O God, you are my God: eagerly I seek you; my soul thirsts for you, my flesh faints for you, as in a barren and dry land where there is no water. Psalm 63
I have had the pleasure of being retired a little over a year now. The adjustment to a life of leisure hasn’t been too bad, although I have found the “leisure” part of the equation somewhat more elusive than finding the end of Pi. There seems to be no end to the number of little things life requires of its organisms
That’s as it should be. We each have a purpose, even if mine seems to be to provide carbon dioxide for the grass outside so I have something to mow for three out of the four seasons. I don’t mind. In fact, I rather enjoy following my self-propelled grass muncher as it wanders to and fro looking to swing its blades of glory against the forest of local fescue (and dandelions) residing ‘round the house.
Fortunately, we have entered the season of winter, and the lawn seems to have gone dormant, storing up its energy for a springtime assault on my sinuses. That, too, is as it should be, for if it wasn’t for my sneezing, I doubt I would get the exercise I need to huff and puff my way around the house between meals and snacks.
Speaking of which, while the sod has gone to sleep, this sod-buster has had to shake off his slumbering ways and prepare to take a couple of services while our minister is off on a spot of vacation.
I had thought that by not preaching regularly my mind would be gathering up fresh ideas and thoughts and illustrations the way squirrels find and store up their own nuggets of nutrition day-by-day, but sadly, that hasn’t happened. It’s either that or someone has broken into that cranial storehouse of wisdom and insights God (or Darwin) stuck between my ears and made off with all those treasures!
The truth is, I suspect, that the old adage “Use it or lose it,” is valid.
Back in the day when I was preparing sermons to deliver on a weekly basis, I know my eyes and ears were alert to looking and listening for things that would connect our faith with life.
I remember one day driving around Ennis Lake and finding a woman pushing her bicycle along the road. I stopped and asked if I could help, thinking she might have a flat tire. I was wearing my clergy shirt and collar and driving my pickup, so hoped she wouldn’t be alarmed. She told me she was fine, so I drove off. I would love to say I offered to help out of the goodness of my heart (and surely, some of that was there), but I also knew the gospel lesson coming up that Sunday addressed the story of the Good Samaritan, and I was NOT going to be the priest “who passed by on the other side” of the person in distress.
Things like that happened all the time when I was preaching regularly, but now that I’m not, I find my eyes have clouded over a bit. I simply am not making the connections I once did. It’s not for lack of activities, but for lack of paying attention to the world around me.

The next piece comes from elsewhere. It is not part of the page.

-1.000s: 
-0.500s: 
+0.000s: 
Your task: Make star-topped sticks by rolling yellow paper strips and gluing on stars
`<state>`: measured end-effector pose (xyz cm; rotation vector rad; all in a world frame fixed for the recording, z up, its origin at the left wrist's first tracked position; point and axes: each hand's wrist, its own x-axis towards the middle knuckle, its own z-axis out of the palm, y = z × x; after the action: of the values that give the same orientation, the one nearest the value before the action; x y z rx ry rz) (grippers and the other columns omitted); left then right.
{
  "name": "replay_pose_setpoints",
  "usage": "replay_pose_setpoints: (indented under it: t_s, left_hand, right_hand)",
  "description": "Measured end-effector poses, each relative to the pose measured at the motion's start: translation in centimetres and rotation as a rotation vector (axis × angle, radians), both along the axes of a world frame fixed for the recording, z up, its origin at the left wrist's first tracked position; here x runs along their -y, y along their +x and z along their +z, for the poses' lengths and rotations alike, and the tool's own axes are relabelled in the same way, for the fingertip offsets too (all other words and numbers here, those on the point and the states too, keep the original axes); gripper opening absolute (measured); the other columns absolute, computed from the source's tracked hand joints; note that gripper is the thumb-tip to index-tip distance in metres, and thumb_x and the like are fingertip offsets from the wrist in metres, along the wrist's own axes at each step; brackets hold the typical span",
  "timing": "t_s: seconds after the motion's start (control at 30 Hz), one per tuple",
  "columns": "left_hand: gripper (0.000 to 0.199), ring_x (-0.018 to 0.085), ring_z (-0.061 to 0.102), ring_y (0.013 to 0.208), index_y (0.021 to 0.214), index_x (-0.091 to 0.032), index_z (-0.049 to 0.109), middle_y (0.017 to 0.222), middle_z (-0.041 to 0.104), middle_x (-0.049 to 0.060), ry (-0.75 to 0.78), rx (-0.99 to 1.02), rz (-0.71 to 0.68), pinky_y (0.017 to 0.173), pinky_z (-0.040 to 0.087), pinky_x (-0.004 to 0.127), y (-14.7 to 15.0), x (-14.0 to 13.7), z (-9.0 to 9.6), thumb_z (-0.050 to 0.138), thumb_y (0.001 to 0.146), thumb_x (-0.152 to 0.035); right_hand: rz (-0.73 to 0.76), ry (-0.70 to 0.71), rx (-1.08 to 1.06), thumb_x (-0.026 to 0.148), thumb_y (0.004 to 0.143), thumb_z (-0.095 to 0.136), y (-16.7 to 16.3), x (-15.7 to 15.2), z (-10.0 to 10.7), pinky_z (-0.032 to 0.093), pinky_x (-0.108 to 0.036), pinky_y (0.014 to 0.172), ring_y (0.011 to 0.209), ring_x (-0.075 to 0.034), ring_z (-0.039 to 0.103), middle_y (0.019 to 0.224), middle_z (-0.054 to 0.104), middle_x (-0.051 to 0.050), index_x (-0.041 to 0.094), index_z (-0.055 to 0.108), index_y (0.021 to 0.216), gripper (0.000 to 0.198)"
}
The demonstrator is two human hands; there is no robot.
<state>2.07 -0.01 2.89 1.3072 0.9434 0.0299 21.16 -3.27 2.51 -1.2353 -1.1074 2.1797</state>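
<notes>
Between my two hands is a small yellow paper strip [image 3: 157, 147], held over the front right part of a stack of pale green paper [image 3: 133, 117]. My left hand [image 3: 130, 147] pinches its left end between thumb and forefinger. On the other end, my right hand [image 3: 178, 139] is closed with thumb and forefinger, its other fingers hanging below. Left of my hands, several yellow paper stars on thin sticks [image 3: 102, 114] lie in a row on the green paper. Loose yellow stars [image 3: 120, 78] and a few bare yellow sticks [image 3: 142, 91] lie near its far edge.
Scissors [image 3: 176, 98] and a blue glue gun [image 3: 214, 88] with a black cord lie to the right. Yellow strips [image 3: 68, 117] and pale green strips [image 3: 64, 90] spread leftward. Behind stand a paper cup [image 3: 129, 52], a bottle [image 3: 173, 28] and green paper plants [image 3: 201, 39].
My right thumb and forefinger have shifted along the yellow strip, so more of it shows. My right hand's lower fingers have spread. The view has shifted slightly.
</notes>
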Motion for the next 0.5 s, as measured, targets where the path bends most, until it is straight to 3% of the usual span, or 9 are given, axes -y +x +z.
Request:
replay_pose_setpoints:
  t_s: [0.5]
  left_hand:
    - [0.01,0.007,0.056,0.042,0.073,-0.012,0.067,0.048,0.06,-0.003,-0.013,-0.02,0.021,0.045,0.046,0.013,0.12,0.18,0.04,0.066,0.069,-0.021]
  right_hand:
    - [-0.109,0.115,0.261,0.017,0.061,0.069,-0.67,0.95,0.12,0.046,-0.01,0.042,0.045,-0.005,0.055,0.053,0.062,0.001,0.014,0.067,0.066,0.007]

It’s like with friends you haven’t seen in years. You would assume you’d have tons to talk about making up for lost time, but actually, you end up having less to say, because the connections aren’t there. Each has gone their own way, points of contact and commonality have separated, and so you don’t know where (or how) to start. And so you share some inane pleasantries, and then you move on.
There aren’t that many of us who preach, but we do connect. With the holidays drawing near, it seems maybe now is as good a time as any to begin strengthening the connections we have. I would hate to be standing over the punchbowl at some gathering and have little more to talk about than news, sports, weather, or the state of my grass.
Which reminds me: dandelions make a wonderful Christmas gift. Not only can you not kill them, they help clear your sinuses each spring in this, our valley.